_WHAT YOU HAVE TO DO_: Should a line below contain the word "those", report it.

***** DATA TO USE *****

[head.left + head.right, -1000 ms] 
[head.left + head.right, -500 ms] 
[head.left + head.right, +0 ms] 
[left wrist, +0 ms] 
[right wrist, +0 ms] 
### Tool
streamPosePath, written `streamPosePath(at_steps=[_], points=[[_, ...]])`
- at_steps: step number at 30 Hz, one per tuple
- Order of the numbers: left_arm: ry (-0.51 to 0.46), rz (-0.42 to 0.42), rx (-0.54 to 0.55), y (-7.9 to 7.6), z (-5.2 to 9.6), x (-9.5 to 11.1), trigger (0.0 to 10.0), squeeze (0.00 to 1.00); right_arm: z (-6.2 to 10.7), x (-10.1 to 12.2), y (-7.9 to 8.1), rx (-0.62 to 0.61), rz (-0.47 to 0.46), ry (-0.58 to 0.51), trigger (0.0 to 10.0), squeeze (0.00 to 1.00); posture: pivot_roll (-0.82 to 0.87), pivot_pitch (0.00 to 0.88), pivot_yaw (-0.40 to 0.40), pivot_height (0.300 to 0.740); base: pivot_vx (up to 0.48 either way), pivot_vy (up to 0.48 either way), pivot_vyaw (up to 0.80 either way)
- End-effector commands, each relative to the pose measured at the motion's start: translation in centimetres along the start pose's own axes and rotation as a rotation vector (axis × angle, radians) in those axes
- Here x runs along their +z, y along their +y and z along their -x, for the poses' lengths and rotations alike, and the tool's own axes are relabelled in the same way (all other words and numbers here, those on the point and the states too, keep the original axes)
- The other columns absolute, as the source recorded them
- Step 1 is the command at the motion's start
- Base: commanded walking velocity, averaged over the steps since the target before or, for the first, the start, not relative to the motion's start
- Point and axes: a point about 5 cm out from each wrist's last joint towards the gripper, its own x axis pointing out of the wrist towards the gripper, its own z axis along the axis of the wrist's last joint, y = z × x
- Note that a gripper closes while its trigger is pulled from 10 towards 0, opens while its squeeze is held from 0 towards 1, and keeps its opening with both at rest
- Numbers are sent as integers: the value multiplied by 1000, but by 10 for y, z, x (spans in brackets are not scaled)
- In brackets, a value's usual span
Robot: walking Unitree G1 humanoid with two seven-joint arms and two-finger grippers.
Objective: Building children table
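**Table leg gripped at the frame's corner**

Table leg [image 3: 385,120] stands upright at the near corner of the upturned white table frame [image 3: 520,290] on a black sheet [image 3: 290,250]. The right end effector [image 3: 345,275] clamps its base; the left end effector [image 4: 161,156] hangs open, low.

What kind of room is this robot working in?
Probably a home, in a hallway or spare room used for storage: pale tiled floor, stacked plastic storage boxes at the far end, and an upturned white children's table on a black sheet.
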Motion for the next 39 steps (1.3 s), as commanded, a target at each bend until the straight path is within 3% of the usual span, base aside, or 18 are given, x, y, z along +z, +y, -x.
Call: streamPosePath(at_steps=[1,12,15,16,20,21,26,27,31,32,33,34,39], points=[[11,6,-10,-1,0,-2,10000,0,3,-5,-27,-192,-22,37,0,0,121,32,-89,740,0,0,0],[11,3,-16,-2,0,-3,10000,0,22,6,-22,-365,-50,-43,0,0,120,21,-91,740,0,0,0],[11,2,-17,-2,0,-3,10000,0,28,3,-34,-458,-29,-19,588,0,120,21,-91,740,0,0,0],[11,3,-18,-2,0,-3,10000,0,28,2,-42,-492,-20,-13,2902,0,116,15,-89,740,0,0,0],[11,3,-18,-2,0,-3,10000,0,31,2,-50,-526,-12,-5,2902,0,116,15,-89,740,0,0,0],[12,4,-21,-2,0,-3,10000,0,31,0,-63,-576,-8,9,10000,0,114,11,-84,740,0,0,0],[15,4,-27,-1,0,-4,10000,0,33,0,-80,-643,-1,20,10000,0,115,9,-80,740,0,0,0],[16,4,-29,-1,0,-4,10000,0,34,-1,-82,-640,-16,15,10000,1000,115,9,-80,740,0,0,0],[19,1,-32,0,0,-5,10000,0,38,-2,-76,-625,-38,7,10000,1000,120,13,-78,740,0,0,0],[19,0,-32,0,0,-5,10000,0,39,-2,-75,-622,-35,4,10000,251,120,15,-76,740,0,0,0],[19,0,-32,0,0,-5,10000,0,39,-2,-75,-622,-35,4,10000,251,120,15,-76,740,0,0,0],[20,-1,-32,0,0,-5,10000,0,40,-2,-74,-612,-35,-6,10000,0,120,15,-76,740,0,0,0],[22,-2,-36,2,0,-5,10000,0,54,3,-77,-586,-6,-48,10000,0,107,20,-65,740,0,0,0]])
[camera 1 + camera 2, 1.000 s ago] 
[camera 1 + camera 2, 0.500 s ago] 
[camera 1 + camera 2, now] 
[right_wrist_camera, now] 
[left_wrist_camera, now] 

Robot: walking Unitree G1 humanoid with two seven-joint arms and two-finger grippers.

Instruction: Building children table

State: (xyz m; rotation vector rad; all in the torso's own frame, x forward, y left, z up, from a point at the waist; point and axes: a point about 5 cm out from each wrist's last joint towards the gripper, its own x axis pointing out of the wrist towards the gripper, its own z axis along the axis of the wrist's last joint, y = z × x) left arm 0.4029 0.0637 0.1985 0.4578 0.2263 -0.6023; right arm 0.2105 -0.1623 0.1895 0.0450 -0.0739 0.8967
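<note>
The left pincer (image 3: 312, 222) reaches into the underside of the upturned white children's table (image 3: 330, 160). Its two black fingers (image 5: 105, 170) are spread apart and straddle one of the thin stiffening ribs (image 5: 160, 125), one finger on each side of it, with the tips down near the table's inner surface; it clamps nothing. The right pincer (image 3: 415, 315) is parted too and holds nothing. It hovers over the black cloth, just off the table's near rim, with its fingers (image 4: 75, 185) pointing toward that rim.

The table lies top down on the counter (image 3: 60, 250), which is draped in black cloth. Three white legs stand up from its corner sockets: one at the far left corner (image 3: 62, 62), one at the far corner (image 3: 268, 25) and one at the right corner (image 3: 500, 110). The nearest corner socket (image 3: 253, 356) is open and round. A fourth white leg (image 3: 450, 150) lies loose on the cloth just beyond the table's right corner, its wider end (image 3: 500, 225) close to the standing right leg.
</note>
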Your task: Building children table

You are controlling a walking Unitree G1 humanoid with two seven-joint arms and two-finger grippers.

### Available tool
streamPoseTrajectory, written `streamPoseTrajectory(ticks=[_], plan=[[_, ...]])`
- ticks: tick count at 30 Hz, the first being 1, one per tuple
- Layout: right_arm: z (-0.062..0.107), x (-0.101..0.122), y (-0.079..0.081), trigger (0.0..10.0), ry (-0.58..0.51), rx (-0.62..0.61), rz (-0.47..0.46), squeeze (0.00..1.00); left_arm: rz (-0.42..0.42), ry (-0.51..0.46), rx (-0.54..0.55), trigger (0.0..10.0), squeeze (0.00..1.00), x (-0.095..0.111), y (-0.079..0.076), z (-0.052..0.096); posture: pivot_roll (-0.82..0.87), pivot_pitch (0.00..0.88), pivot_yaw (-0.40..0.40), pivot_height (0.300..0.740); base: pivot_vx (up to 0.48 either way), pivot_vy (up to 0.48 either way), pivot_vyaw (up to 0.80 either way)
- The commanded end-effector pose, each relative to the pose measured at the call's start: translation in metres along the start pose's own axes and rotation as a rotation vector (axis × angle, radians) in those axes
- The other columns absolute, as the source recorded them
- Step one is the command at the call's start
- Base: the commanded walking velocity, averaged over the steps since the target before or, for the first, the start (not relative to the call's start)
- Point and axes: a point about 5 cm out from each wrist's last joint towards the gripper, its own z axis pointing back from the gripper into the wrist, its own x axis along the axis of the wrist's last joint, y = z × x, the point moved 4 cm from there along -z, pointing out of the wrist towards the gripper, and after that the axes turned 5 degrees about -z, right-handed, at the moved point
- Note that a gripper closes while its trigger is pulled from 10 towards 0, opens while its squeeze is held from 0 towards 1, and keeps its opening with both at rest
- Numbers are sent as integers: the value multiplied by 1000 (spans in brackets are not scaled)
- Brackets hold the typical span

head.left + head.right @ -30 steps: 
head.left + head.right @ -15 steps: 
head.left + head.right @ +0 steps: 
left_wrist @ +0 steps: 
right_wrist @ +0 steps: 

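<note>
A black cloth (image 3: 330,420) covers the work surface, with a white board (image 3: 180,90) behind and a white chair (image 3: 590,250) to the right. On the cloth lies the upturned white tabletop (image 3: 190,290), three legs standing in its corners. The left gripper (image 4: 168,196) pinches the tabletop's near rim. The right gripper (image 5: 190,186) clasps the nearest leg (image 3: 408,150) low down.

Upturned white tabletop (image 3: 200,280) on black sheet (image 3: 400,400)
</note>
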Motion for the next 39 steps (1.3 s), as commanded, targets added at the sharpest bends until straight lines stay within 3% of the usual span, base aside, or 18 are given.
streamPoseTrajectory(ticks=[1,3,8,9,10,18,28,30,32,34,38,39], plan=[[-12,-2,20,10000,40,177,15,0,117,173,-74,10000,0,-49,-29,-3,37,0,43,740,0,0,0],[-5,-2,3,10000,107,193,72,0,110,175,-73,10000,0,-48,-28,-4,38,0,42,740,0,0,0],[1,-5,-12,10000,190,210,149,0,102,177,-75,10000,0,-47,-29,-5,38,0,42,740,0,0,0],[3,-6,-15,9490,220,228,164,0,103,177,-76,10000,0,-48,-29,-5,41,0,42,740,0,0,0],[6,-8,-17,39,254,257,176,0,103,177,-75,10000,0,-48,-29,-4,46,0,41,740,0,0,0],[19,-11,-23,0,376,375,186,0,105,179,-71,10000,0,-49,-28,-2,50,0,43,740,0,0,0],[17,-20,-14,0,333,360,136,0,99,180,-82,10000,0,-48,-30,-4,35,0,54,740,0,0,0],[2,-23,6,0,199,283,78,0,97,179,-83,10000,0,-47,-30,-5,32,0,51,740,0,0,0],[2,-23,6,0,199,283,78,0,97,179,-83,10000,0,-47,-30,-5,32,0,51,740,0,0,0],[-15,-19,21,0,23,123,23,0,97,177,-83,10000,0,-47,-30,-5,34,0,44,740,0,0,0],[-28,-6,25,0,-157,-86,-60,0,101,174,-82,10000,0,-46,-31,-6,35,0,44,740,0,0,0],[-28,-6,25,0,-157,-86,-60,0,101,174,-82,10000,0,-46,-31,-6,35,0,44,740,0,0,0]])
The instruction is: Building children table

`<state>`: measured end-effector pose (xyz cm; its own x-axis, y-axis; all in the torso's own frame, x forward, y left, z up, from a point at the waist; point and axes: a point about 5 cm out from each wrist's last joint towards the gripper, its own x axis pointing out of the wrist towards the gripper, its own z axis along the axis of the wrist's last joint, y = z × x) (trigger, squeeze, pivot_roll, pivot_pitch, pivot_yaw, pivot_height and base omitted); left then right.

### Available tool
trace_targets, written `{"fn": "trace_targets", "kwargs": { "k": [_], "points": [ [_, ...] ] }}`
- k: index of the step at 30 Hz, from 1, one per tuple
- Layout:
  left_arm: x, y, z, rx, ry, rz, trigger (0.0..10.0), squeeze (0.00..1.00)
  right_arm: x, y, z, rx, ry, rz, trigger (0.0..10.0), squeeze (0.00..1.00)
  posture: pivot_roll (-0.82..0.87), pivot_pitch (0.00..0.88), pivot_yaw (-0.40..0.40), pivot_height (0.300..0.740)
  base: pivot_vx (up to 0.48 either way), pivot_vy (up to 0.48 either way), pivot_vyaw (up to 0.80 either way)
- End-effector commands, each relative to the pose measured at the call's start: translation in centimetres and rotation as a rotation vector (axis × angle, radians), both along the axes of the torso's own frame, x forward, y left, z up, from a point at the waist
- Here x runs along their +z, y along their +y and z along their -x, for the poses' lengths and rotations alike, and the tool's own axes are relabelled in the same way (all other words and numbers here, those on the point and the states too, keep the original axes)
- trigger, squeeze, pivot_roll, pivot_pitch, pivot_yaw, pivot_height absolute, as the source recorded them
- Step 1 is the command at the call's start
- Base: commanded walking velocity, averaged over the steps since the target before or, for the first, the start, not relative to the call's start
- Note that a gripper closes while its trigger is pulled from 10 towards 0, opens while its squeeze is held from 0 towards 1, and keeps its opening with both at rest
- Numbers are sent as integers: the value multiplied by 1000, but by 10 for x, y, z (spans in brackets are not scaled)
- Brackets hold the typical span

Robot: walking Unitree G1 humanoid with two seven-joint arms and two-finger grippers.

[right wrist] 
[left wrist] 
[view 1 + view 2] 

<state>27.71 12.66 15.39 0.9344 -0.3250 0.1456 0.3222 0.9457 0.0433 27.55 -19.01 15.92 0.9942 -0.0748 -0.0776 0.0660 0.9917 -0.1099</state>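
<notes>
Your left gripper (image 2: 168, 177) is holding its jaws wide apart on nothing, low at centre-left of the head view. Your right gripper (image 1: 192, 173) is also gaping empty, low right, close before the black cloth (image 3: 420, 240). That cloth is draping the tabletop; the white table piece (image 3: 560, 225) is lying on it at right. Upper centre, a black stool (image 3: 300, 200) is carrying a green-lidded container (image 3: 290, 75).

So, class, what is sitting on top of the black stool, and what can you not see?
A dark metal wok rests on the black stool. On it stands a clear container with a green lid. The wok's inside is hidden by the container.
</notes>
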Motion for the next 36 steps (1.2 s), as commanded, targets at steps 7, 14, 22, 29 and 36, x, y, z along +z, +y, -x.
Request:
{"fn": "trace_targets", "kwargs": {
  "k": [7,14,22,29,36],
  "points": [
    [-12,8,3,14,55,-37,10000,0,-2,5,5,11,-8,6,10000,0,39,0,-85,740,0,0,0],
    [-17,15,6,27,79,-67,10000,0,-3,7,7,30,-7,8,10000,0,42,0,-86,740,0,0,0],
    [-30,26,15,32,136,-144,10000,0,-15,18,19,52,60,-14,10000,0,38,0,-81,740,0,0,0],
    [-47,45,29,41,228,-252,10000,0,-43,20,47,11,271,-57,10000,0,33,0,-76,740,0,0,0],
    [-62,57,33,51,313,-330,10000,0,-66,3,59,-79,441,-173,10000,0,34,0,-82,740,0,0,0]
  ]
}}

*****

_SOLUTION_:
- End-effector commands, each relative to the pose measured at the motion's start: translation in centimetres along the start pose's own axes and rotation as a rotation vector (axis × angle, radians) in those axes
- Here x runs along their +z, y along their +y and z along their -x, for the poses' lengths and rotations alike, and the tool's own axes are relabelled in the same way (all other words and numbers here, those on the point and the states too, keep the original axes)
- The commanded end-effector pose, each relative to the pose measured at the call's start: translation in metres along the start pose's own axes and rotation as a rotation vector (axis × angle, radians) in those axes
- Here x runs along their +z, y along their +y and z along their -x, for the poses' lengths and rotations alike, and the tool's own axes are relabelled in the same way (all other words and numbers here, those on the point and the states too, keep the original axes)

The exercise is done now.